A Associação Portuguesa de Enoturismo (APENO) divulgou o relatório «Pensar o Enoturismo: A Realidade do Enoturismo em Portugal», no qual identifica os principais entraves ao desenvolvimento do setor e apresenta propostas para a sua valorização e crescimento sustentável.
Desde a sua fundação, em 2020, a APENO tem trabalhado para estruturar e profissionalizar o enoturismo, atividade que, segundo estimativas da associação, movimenta cerca de 800 milhões de euros por ano, envolve 40 mil agentes económicos e gera 100 mil postos de trabalho.
O relatório destaca três problemas estruturais que têm dificultado a evolução do enoturismo em Portugal. O primeiro é a ausência de uma definição oficial para o conceito de enoturismo, o que compromete a uniformização e reconhecimento da atividade. A APENO propõe um conceito abrangente que inclui não apenas as experiências tradicionais em adegas e vinhas, mas também atividades urbanas, como jantares vínicos e eventos temáticos em hotéis e restaurantes. Este alargamento reflete a diversidade da oferta e a necessidade de uma visão global do setor.

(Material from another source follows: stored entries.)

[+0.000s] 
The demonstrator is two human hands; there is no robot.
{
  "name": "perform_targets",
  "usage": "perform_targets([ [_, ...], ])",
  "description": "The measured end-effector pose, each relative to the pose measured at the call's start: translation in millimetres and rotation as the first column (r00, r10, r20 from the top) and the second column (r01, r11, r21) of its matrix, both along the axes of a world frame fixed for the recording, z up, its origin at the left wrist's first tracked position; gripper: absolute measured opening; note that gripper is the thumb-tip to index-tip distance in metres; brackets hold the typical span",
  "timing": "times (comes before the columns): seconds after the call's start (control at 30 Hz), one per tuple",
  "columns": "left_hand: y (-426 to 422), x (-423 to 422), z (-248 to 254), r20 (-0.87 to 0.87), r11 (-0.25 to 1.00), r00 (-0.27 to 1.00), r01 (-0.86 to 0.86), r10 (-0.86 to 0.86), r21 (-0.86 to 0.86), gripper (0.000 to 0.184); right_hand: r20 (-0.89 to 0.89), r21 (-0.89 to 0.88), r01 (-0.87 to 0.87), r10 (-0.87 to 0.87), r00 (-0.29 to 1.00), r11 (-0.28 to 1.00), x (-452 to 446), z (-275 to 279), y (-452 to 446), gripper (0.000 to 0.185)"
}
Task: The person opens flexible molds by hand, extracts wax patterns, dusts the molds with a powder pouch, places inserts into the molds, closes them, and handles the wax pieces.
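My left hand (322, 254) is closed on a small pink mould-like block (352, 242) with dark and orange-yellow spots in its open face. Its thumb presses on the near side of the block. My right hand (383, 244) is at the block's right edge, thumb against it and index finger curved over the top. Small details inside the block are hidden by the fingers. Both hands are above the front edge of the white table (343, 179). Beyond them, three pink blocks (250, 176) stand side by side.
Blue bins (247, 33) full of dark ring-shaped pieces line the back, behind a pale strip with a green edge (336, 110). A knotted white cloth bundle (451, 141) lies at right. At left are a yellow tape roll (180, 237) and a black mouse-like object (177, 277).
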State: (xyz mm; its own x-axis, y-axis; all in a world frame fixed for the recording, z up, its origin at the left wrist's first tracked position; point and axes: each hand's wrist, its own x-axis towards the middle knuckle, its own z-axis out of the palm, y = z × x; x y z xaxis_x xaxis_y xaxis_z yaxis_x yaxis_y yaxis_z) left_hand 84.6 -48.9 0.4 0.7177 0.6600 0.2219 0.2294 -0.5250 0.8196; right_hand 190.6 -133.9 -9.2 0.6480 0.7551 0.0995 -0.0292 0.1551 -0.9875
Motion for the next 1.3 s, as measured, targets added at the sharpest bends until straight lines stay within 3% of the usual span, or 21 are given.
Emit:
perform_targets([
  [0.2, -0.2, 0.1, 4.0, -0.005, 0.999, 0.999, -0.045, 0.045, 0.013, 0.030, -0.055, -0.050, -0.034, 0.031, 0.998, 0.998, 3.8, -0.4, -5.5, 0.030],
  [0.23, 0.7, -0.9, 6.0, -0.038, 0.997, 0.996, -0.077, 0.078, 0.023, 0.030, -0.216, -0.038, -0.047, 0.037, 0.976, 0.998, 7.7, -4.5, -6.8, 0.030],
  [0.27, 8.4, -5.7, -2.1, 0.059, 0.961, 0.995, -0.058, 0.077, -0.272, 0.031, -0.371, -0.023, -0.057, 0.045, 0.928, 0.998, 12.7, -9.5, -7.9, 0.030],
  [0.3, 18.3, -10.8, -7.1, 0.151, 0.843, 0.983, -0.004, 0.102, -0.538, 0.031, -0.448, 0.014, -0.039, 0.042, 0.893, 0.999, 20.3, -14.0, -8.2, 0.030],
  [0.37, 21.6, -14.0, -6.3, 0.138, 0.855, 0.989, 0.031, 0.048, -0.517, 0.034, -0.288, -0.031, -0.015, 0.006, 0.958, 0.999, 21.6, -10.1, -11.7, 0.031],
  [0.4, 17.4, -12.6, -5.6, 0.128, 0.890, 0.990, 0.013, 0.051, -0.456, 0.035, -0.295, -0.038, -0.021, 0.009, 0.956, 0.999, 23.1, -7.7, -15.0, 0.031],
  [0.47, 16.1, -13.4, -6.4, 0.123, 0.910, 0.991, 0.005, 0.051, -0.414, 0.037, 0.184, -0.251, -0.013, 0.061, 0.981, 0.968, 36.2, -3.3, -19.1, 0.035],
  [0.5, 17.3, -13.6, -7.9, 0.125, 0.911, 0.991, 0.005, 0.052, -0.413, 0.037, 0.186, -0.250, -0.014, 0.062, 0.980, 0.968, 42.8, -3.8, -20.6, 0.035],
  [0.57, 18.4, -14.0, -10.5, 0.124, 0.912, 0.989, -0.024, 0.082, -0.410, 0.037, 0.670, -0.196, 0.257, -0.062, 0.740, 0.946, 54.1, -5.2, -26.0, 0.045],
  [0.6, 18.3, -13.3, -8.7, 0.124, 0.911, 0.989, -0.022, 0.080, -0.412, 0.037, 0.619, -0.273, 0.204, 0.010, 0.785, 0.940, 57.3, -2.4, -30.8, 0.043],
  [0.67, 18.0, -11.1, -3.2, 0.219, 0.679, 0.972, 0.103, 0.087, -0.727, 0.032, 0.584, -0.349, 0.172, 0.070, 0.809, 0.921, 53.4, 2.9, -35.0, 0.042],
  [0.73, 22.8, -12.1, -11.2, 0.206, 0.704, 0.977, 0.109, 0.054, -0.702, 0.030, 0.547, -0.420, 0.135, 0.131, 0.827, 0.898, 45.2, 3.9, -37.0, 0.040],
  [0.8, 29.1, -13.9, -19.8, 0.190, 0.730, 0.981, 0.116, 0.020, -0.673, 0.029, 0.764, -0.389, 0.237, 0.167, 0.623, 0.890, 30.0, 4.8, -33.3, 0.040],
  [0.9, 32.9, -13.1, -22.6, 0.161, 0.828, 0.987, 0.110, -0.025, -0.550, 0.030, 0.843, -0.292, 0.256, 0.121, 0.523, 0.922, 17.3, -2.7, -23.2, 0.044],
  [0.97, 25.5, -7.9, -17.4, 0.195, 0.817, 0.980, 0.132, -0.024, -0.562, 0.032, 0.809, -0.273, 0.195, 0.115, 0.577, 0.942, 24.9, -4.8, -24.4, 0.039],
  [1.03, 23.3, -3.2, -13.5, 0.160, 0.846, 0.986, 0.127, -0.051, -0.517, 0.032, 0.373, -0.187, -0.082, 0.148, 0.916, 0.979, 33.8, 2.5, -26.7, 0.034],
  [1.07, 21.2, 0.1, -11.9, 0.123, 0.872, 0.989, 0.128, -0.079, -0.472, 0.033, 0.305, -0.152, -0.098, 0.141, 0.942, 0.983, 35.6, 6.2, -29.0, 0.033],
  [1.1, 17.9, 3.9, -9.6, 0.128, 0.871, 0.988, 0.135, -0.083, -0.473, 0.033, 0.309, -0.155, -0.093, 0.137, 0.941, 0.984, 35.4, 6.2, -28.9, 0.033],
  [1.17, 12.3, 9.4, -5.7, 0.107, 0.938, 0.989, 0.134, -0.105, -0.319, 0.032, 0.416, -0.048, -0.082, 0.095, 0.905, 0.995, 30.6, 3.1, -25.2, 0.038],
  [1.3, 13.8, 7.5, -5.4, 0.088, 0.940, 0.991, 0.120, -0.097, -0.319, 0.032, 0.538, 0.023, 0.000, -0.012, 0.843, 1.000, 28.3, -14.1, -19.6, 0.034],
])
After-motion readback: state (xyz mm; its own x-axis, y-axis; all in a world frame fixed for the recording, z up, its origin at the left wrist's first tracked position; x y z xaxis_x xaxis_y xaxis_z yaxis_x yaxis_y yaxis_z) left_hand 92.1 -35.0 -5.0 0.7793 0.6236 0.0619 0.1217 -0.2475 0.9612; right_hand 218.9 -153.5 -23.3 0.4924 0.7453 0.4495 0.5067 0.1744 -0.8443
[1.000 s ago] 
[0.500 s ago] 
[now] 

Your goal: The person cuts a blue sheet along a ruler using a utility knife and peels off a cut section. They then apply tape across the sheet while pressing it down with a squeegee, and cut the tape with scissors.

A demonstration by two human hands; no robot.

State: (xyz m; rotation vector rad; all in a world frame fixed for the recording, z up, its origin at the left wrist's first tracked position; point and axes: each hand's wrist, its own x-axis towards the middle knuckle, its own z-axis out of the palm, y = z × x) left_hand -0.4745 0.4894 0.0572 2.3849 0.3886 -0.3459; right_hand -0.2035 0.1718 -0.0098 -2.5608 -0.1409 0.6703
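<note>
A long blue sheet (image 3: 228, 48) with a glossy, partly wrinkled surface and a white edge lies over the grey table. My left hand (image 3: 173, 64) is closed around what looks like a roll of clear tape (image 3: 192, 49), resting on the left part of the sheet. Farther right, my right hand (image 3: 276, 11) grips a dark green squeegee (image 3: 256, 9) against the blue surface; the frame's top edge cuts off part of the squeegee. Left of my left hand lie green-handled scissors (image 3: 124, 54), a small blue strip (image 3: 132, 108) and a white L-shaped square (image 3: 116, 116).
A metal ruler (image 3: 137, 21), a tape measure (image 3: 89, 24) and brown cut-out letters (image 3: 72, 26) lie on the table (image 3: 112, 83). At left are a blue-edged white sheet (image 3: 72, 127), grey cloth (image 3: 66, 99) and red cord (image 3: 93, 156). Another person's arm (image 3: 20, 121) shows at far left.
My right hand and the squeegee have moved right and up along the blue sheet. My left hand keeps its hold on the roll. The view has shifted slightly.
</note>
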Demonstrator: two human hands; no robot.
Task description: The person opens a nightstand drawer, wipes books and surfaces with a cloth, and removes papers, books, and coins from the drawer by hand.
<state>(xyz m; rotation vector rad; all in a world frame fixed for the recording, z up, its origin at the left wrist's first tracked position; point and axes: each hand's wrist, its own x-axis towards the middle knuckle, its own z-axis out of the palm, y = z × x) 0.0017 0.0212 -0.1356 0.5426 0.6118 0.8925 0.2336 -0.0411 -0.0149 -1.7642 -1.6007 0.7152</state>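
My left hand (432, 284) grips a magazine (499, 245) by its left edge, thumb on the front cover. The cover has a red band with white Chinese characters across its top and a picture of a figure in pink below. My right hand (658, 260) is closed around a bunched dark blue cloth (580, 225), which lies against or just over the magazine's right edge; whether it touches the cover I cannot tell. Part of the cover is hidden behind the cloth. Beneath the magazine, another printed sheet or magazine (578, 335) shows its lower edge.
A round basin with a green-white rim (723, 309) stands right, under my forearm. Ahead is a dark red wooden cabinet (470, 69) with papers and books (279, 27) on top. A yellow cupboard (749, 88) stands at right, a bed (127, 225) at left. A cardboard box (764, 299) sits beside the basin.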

O segundo entrave é a inexistência de uma classificação económica própria (CAE) para o enoturismo. Sem esta categorização, torna-se difícil quantificar o impacto económico da atividade e garantir o acesso a apoios específicos e incentivos. Apesar das diligências realizadas junto do Instituto Nacional de Estatística (INE), a proposta para a criação de uma sub-CAE foi recusada, sob o argumento de que o enoturismo abrange atividades distribuídas por várias divisões da classificação económica atual. Como alternativa, a APENO sugere a criação de um registo específico semelhante ao RNAAT (Registo Nacional de Agentes de Animação Turística), que permitiria organizar e monitorizar o setor.
Por fim, o terceiro desafio apontado é a carência de legislação específica. A APENO sublinha que a regulamentação do setor é essencial para garantir qualidade e parâmetros claros, permitindo a profissionalização das empresas e a confiança dos consumidores. O relatório propõe a adoção de um modelo legislativo inspirado na legislação implementada em regiões italianas como Trento e Bolzano, que regulamentaram o enoturismo em 2019.
Apesar dos desafios, a APENO tem apostado em projetos para impulsionar o enoturismo em Portugal e no estrangeiro. Entre as iniciativas destacam-se o lançamento da plataforma digital WineTourism.TV, em outubro de 2023, que promove o enoturismo nacional em mercados internacionais com conteúdos legendados em inglês; a criação do Guia do Enoturismo de Portugal, em parceria com a editora Penguin Random House, previsto para fevereiro de 2025, e que será publicado em português e inglês; e o desenvolvimento da WineTourism Magazine, uma revista bilingue que será distribuída em hotéis de luxo e eventos internacionais.
Além disso, a APENO mantém uma aposta estratégica na comunicação e internacionalização, através de parcerias com entidades regionais e com os gabinetes da AICEP, visando posicionar o enoturismo português como uma referência global.
O relatório conclui que a resolução dos entraves identificados depende agora da vontade política. A APENO apela ao Governo para que reconheça o enoturismo como uma atividade estratégica para o turismo e a economia nacional, reforçando a necessidade de medidas concretas como a regulamentação do setor e a criação de mecanismos que facilitem a sua monitorização e promoção.
Entretanto, a associação continuará a trabalhar na formação de recursos humanos, na realização de estudos nacionais sobre o enoturismo e na quantificação da oferta existente. O objetivo é claro: consolidar Portugal como um destino de excelência para o enoturismo, valorizando a riqueza cultural e económica do setor.